§ **PROBLEM REQUIREMENTS**: Your answer is to be every line of the material that includes the string "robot".

§ **SUPPLIED MATERIAL**:
· · · ·
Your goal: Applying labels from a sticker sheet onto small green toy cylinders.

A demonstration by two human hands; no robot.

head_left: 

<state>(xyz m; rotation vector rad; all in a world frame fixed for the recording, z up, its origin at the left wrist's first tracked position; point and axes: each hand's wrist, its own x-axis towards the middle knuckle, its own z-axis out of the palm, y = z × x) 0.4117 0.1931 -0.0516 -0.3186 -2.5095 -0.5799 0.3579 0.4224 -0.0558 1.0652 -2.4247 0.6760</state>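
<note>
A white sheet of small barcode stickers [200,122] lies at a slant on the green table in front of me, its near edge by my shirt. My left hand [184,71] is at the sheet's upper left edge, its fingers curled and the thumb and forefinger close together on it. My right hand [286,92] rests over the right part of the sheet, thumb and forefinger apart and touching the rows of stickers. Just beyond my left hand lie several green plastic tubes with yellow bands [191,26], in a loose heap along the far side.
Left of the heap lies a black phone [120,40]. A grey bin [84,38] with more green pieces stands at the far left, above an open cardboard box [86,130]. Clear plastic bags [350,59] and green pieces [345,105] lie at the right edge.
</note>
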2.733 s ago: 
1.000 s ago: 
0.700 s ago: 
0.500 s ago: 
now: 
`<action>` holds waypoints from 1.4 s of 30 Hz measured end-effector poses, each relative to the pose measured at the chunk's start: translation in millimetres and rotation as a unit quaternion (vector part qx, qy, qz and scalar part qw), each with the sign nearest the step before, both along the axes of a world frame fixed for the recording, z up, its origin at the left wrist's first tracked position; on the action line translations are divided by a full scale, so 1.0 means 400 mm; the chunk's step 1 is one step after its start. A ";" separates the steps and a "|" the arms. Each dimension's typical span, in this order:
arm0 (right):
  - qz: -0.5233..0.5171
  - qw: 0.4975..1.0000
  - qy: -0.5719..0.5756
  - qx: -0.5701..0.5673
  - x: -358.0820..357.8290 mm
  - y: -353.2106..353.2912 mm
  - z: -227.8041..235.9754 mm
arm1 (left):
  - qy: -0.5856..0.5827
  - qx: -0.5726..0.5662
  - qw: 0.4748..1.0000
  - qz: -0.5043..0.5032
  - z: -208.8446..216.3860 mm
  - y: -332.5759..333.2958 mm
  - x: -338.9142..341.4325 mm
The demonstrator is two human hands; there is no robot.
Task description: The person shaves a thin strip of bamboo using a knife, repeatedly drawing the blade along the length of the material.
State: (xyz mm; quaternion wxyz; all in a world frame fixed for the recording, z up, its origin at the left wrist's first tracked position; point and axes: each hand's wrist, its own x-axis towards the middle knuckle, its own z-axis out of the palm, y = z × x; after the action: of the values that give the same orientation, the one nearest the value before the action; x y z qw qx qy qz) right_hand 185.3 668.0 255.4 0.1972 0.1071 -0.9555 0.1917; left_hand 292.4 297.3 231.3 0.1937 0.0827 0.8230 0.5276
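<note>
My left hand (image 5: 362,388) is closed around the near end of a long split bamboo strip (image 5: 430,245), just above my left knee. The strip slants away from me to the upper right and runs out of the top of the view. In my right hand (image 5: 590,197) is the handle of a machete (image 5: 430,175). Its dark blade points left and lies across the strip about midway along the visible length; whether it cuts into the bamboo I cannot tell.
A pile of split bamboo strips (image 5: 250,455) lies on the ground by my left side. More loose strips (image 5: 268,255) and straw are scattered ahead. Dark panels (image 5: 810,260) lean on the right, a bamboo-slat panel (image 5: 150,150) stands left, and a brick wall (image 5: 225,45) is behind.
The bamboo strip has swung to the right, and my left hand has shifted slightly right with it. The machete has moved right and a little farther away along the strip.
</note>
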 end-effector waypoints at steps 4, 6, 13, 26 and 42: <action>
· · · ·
§ **WRITTEN ANSWER**:
A demonstration by two human hands; no robot.
The demonstrator is two human hands; there is no robot.

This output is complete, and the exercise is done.